Hold the *Windows* key and press *R*, then type *devmgmt.msc*

Please respond to *all* the following steps.


Under *Network adapters*, please tell me all the devices listed. 
Are there any devices under *Network adapters* that have a red x displayed?
Also, are there any devices anywhere in the *Device Manager* display with yellow *?* or *!* displayed?


----------



## patric20878 (Feb 22, 2010)

1. Already mentioned in the original post:


> Direct Parallel
> WAN Miniport (IP)
> WAN Miniport (IP) - Packet Scheduler Miniport
> WAN Miniport (L2TP)
> ...


2. None.

3. Elsewhere, the following have a ? next to it:
+/- Other Devices:
Audio Device on High Definition Audio Bus
Ethernet Controller
Ethernet Controller
SM Bus Controller
Video Controller (VGA Compatible)


----------



## johnwill (Sep 26, 2002)

You're missing a bunch of drivers, which is probably the basic issue. Try downloading all the drivers for your machine from the eMachines support site.


----------



## patric20878 (Feb 22, 2010)

Already tried downloading the WiFi driver, which did not work.

I installed the driver, and then restarted the PC. Did not work.

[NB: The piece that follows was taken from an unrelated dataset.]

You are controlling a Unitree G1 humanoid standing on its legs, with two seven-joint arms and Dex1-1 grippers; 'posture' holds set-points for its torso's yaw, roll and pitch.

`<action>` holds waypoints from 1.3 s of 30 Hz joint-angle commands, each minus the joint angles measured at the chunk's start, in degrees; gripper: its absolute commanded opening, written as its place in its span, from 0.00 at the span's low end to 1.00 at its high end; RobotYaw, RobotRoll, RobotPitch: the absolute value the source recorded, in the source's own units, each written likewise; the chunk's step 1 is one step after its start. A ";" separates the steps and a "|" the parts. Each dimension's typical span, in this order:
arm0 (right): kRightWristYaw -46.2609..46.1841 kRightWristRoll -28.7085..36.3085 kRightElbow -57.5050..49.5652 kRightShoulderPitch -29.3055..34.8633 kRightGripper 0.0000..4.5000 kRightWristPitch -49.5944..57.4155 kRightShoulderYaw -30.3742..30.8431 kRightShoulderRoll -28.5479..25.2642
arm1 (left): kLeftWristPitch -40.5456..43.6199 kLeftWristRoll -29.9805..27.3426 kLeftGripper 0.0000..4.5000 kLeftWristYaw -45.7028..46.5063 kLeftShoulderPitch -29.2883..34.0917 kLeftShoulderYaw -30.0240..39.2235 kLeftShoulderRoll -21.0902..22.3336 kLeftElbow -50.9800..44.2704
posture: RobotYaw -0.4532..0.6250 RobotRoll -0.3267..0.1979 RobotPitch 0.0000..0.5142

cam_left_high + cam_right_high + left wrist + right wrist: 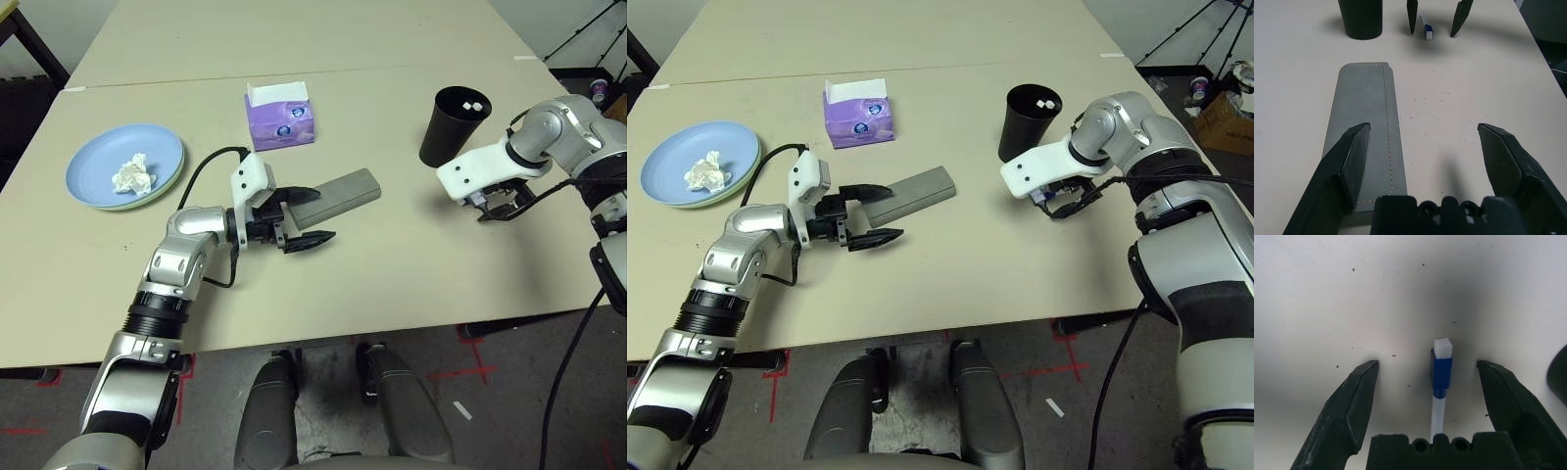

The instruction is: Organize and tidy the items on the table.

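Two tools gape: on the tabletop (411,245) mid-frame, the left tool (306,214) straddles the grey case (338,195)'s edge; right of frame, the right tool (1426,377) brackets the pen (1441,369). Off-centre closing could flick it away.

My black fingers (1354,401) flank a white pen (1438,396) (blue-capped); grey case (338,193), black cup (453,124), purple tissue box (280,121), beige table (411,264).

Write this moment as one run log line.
right tool: open over blue-capped white pen | left tool: open beside grey oblong case
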 commanded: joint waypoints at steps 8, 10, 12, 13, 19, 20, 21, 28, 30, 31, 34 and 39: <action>-1.09 -0.61 1.31 -0.31 0.13 -0.81 0.50 0.69 | 0.55 -0.67 1.00 0.29 1.04 -0.07 0.50 -1.75 | 0.39 0.62 0.48; -1.08 -0.55 1.29 -0.42 0.07 -0.87 0.42 0.81 | 0.52 -0.66 1.00 0.35 1.05 -0.08 0.49 -1.75 | 0.39 0.62 0.47; -0.87 -0.38 1.22 -0.55 0.07 -0.88 0.29 0.94 | 0.40 -0.63 1.00 0.37 0.94 -0.10 0.43 -1.56 | 0.39 0.62 0.47; -0.64 -0.15 1.14 -0.64 0.07 -0.86 0.12 1.00 | 0.33 -0.61 1.00 0.36 0.86 -0.10 0.41 -1.45 | 0.38 0.62 0.47; 4.14 4.69 0.28 -1.53 0.07 1.55 -3.49 1.22 | 0.03 -0.46 1.00 0.31 0.31 -0.18 0.25 -0.86 | 0.38 0.62 0.45; 6.69 6.87 -0.12 -1.61 0.07 3.54 -5.07 1.47 | -0.02 -0.43 1.00 0.29 0.20 -0.20 0.22 -0.75 | 0.38 0.62 0.45; 9.43 9.08 -0.74 -1.79 0.07 5.54 -6.57 1.67 | -0.09 -0.40 1.00 0.24 0.05 -0.23 0.20 -0.59 | 0.38 0.62 0.44; 13.44 32.38 -10.55 -1.76 0.07 23.90 -4.40 -1.02 | -0.56 -0.20 1.00 -0.08 -1.30 -0.42 -0.02 0.82 | 0.36 0.62 0.41; 13.44 37.72 -14.40 -1.12 0.07 28.63 -3.97 -2.35 | -0.70 -0.16 1.00 -0.11 -1.65 -0.49 -0.12 1.19 | 0.36 0.62 0.40; 13.44 40.22 -15.84 -0.89 0.07 31.48 -4.75 -2.63 | -0.86 -0.12 1.00 -0.16 -1.89 -0.53 -0.16 1.52 | 0.36 0.62 0.40; 13.44 45.50 -18.94 0.10 0.07 38.30 -8.42 -2.70 | -1.24 -0.09 1.00 -0.33 -2.43 -0.59 -0.24 2.23 | 0.36 0.62 0.39; 6.43 56.42 -28.39 7.05 0.07 52.28 -24.67 0.31 | -1.33 -0.13 1.00 -0.39 -2.38 -0.69 -0.29 2.02 | 0.35 0.62 0.37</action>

It might have to do with the fact that Windows XP is now my OS, instead of Vista, which is what the driver is for. Support chat said it is compatible with XP, but it doesn't work for some reason, and interestingly, the file name for that driver indicates rather strongly that it's a Vista driver. Don't know.


----------



## johnwill (Sep 26, 2002)

You certainly need the XP versions of the drivers. You have to get past the issue of those missing drivers. You may be stuck with Vista...


----------



## patric20878 (Feb 22, 2010)

I definitely recall that there are XP versions of the driver also. I just don't remember which one it is.


----------



## johnwill (Sep 26, 2002)

Well, they should be identified as XP drivers...


----------



## patric20878 (Feb 22, 2010)

Yeah, but that's not on the eMachines site. I did find a site with a lot of drivers, but I have no clue which one it is.

http://www.atheros.cz/


----------



## johnwill (Sep 26, 2002)

You need to get them from eMachines, they may have modified the generic drivers.


----------



## patric20878 (Feb 22, 2010)

So far, eMachines support has been nothing but crap to me. They'll guess at solutions, refer me to completely irrelevant links, and if they don't work, either thank me for contacting them and leave rudely (Pretty much a big "f" you), or repeatedly recommend me to their paid service of like 60$ for 30 minutes of support. And this other guy just some minutes ago, after having absolutely no clue what he was talking about, just told me to do a system restore, after I just told him that there is nothing to restore it to, being a completely new fresh install. And then he thanks me for contacting support, and leaves. Hopeless.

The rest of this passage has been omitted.